Sainte Agathe et traces dans la neige
La République de Saint-Marin doit sa pérennité non seulement à l’habileté diplomatique, mais aussi, dit-on, à l’aide divine. Outre le saint fondateur Marinus, Sainte Agathe est considérée comme la co-patronne de la cité-État. Sa vénération est liée à une légende qui raconte la défense de Saint-Marin : Au 6e siècle, Agathe aurait induit en erreur une armée ennemie par une chute de neige soudaine et aurait ainsi empêché une attaque. Cette tradition reflète probablement des menaces réelles, lorsque les pouvoirs locaux et les autorités ecclésiastiques remettaient en question l’indépendance de la petite communauté. C’est à cause de ce sauvetage miraculeux qu’Agathe a été élevée au rang de deuxième sainte patronne de San Marino au Moyen-Âge. Et comme l’histoire revient souvent de manière étrange, une pensée : le Groenland aura peut-être bientôt besoin de l’aide divine. Sainte Agathe s’y connaît en neige. Qui sait si elle ne devra pas à nouveau accomplir un miracle lorsque les démocraties vacilleront.
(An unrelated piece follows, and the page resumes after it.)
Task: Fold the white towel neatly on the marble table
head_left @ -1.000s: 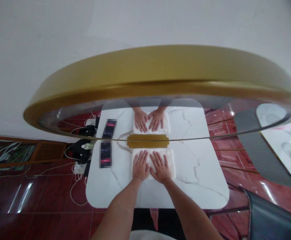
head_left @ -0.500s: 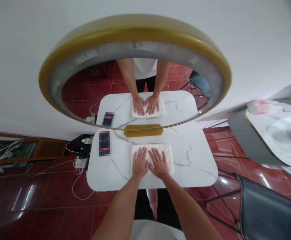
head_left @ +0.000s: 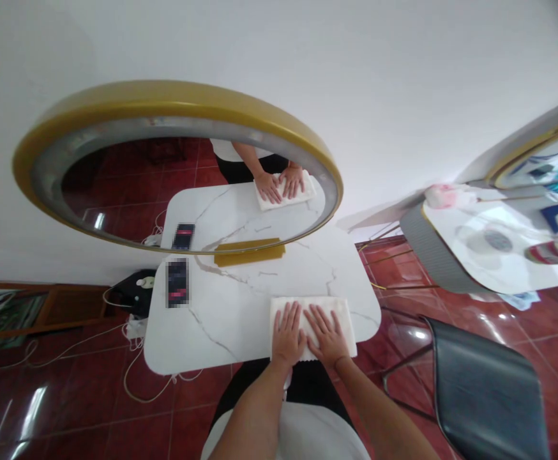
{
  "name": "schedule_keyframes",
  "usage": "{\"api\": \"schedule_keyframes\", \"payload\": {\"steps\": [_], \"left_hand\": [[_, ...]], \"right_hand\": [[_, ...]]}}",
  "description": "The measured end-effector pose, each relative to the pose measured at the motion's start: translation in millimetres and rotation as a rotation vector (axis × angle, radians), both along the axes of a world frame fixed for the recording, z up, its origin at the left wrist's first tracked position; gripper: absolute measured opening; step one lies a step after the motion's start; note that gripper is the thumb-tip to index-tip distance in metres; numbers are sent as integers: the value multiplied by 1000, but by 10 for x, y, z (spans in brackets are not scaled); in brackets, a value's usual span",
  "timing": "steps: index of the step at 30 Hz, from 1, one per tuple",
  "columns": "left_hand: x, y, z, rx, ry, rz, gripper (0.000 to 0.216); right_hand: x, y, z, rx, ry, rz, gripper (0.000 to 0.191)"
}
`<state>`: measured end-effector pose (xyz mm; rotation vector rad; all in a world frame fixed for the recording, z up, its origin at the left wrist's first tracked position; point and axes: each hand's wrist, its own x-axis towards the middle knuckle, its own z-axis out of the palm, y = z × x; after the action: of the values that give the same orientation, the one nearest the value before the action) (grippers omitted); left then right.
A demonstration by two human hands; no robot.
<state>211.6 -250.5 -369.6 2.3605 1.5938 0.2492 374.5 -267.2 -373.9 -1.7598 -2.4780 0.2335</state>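
A folded white cloth [head_left: 279, 308] lies flat on the white marble-patterned table [head_left: 241, 300], close to its front right edge. My left hand [head_left: 288, 335] rests palm down on the left part of the cloth, fingers stretched out. Beside it, my right hand [head_left: 327, 333] presses flat on the right part, fingers spread. The thumbs come close to each other in the middle. Both hands and the cloth also appear in the round gold-framed mirror [head_left: 183, 179].
The mirror stands on a gold base [head_left: 250, 252] at the table's back. A blurred dark object [head_left: 178, 283] lies at the left. To the right are a black chair [head_left: 490, 383] and a second table [head_left: 475, 243] with things on it. Cables [head_left: 135, 377] trail on the red tiled floor.
Both hands and the cloth have moved together toward the table's front right edge. The view has also swung right, showing more of the second table. Both palms stay flat on the cloth.
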Motion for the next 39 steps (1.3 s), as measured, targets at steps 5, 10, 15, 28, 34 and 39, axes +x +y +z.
{"api": "schedule_keyframes", "payload": {"steps": [5,10,15,28,34,39], "left_hand": [[284,139,7,2,8,-10,71],[354,327,7,-11,21,-68,74],[411,536,18,-1,42,-85,74],[700,1356,-11,22,35,-23,70],[829,1789,-20,43,44,14,67],[891,2054,-20,51,43,44,66]], "right_hand": [[285,105,-16,5,17,-5,71],[350,199,-9,-10,34,-46,73],[424,405,36,-23,53,-43,75],[672,1298,36,-27,76,-42,73],[770,1779,-6,-5,82,-39,74],[822,2073,-40,13,85,-13,72]]}}
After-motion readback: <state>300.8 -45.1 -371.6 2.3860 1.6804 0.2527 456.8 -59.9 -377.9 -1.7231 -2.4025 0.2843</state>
Plus d’infos sur Saint-Marin
Dans la double tête de Saint-Marin, il s’agit des Capitani Regenti, qui font partie des plus anciennes fonctions démocratiques du monde. Parmi les attractions plus récentes de Saint-Marin, on trouve des sentiers de randonnée bien aménagés. Le sentier circulaire « Sentiero della Rupe » passe devant les trois tours de la République et se transforme ensuite en sentier de falaise qui longe le flanc abrupt et rocheux du Monte Titano. Que l’on se contente de flâner dans les ruelles de la vieille ville et de profiter sans cesse de la vue ou que l’on entreprenne une longue randonnée, par exemple vers la fresque murale isolée d’Eduardo Kobra « L’histoire de Saint-Marin » : Le soir, des restaurants comme Cesare, La Terrazza ou Il Ghetto da Ottavio vous récompensent avec des spécialités culinaires. Un snack entre deux est déjà fixé avec la piadina!